2. Think before you act. A lot of times the crisis would’ve been avoidable if the brand had just taken a step back to analyze what they were doing. Planning on creating timely content? Planning a campaign that asks for user-generated responses? Have a member of your team play devil’s advocate by including them in discussions so that they can point out what could go wrong.

3. Listen then respond. If you find yourself in the middle of a crisis, it is imperative to listen to your fans and customers and respond to each one personally. Cookie-cutter responses will only make matters worse, listen to what they are each saying and respond like a human.

4. Be as timely as possible. Catch a crisis as it develops in order to stop it from boiling over. Timely responses and updates on the situation are essential for keeping everyone in the loop. You never want to have a fan think you are hiding information from them – sharing frequent updates is a great way to let everyone know you are dealing with the situation and a resolution is on the horizon.

5. Divide and conquer. Since social media never sleeps and a social team consists of many moving pieces, it’s important to have scheduled check-ins so that your team members do not overlap one another. Don’t have too many cooks in the kitchen; it’s a recipe for disaster.

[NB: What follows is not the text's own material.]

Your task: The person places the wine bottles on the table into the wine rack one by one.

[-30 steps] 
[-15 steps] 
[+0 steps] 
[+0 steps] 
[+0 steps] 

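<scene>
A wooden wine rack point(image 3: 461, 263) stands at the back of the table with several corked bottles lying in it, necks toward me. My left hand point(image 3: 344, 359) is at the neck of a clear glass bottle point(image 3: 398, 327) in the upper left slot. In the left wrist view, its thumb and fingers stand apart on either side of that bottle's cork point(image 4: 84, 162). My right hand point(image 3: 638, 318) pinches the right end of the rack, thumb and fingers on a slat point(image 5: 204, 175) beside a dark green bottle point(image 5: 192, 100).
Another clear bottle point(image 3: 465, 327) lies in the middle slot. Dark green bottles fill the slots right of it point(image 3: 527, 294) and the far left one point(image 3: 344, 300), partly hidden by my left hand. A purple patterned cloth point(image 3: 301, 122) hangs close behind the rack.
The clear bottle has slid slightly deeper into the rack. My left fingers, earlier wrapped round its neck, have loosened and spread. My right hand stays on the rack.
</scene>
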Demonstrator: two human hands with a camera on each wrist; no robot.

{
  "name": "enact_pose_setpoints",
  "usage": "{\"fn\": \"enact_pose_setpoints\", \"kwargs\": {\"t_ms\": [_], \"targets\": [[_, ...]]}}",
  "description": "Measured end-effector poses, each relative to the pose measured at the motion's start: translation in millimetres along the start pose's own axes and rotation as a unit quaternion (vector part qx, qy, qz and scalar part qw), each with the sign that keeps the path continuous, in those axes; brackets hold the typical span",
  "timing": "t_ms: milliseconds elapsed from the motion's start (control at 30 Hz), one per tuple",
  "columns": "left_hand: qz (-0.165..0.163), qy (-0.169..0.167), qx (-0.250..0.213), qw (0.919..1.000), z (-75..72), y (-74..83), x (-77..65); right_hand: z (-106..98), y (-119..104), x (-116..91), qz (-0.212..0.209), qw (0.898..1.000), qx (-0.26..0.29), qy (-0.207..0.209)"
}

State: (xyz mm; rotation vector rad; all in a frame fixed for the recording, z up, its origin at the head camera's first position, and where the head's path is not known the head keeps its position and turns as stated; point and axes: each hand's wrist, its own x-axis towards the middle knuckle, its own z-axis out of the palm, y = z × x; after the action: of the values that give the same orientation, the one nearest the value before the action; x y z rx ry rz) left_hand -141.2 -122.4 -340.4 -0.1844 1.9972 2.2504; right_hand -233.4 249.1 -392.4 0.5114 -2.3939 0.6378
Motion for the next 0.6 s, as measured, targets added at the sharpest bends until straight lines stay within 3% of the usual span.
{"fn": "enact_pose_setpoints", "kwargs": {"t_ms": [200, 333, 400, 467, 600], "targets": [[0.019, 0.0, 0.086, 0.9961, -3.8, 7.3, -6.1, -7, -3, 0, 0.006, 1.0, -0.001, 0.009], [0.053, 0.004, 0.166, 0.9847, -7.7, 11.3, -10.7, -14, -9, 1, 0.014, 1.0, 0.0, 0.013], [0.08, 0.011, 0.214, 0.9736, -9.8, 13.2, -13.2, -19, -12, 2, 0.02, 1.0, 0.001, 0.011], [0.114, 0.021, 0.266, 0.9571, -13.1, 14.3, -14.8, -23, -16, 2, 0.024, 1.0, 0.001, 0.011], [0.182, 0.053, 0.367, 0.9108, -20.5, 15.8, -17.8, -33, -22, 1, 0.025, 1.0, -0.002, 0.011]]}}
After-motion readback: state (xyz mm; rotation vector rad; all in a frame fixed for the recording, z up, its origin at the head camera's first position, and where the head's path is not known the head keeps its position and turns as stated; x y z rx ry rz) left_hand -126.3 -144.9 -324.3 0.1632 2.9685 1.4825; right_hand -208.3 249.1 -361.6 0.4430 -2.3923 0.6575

6. Distinguish where to handle responses. You need to distinguish when you need to take a conversation offline and into private or direct messages. Take a conversation offline anytime a response from a fan or customer deals with personal information or is in need of a more personal touch. Another rule of thumb is if you are responding to the same person more than three times in a row, the conversation now can appear to be an argument – something that you do not want to happen. If a fourth reply is necessary, ask them to send you a private or direct message so that you can have a member of your team provide direct support.

7. Know when to bring in top-level support. Sometimes you need to bring in more top-level members of your brand and company to make a public statement to be shared across all social media channels. This tactic is used to show customer and fan’s that you are taking this situation seriously and the whole team is working together towards a resolution.

8. Be likeable. Putting yourself in the customer and fan’s shoes might help you see the crisis from the other-side. Saying you’re sorry can go a long way in difficult situations – mind your manners!

The one key ingredient in all of these elements is communication. A social media crisis can damage your reputation and far worse without proper communication internally with your team and externally to your customers and fans.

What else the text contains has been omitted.